Per Berlusconi è già un grande successo che in pubblico il presidente della Conferenza episcopale italiana, Camillo Ruini, lo accolga senza manifesti pregiudizi, a differenza del resto del mondo, e tenga la celebre linea dell’equidistanza nel 1996, quando a capo del centrosinistra c’è Romano Prodi, cattolico dossettiano di cui Ruini ha celebrato il matrimonio.
Durante il quinquennio dell’Ulivo, la Chiesa sottolinea le sue aspettative sulla scuola, sulla famiglia, sulla difesa della vita, ma trova molti più interlocutori all’opposizione che al governo e prende posizione senza infingimenti (tanto che il segretario dei popolari, Franco Marini, sostiene che l’Avvenire sembra l’house organ di Forza Italia). Eh sì, è nato un fruttuoso sodalizio.

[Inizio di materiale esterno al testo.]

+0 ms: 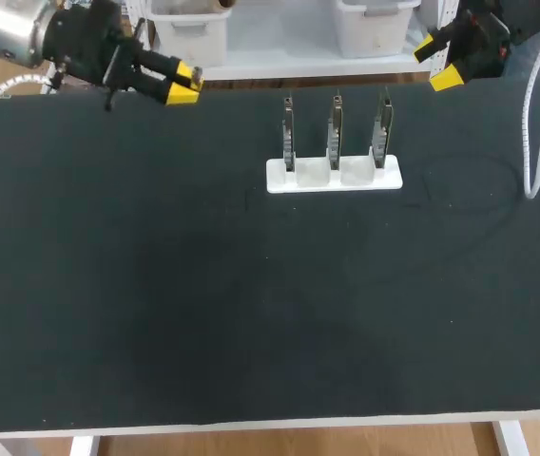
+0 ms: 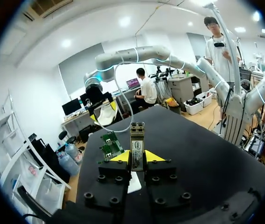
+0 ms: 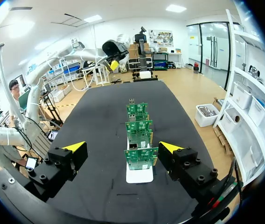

Da lì in poi per Berlusconi è stata una cavalcata al fianco dei porporati d’Italia (e difatti si racconta della premonizione offerta da Ruini a Prodi, che sarà usato «dai comunisti» e poi gettato come un cencio). Dopo le leggi ad personam, la produzione più massiccia dei governi di centrodestra riguarda le norme care al Vaticano, quelle varate e quelle bloccate. Sono i famosi «principi non negoziabili» attorno i cui si stringe un’alleanza ferrea. E nemmeno tanto campata in aria visto che nel 2005, ai referendum sulla procreazione assistita e sulla produzione degli embrioni, ottiene l’annullamento della consultazione per mancanza di quorum: un successo evidente.
E due anni dopo il trionfo è del Family Day a piazza San Giovanni a Roma, una manifestazione contro i Dico, cioè le unioni di fatto sia fra eterosessuali che fra omosessuali. Lo straordinario è che si tratta di un corteo di cattolici contro la cattolica Rosi Bindi (che ha firmato la legge insieme con la ex comunistaBarbara Pollastrini), ed è un corteo che ottiene il risultato di imbarazzare il centrosinistra, visto che in strada, insieme con Berlusconi, scendono cattolici vicini a Prodi come Savino Pezzotta, Clemente Mastella e Giuseppe Fioroni: la rivendicazione di un cattolicesimo adulto avanzata dal premier viene bruscamente ed efficacemente respinta.
E dunque niente procreazione assistita, niente Dico (o Pacs o altro), sì alle agevolazioni fiscali, finanziamenti alle scuole, qualche sterile ma gradito distinguo sull’aborto: il centrodestra non molla l’osso ed è una falange nel caso di Eluana Englaro e nei pasticci successivi che impantanano una legge annunciata in quarantotto ore, e ancora oggi in studiata fase di pre-elaborazione.
Quello raccolto da Silvio Berlusconi è un credito inestimabile al punto che, quando racconta una barzelletta contenente una rotonda bestemmia, monsignor Rino Fisichella si immola e sostiene che il nome di Dio si può pronunciare invano: talvolta dipende dal contesto. Ed è proprio il problema del contesto, ora, a vanificare tanti meriti conquistati in battaglia.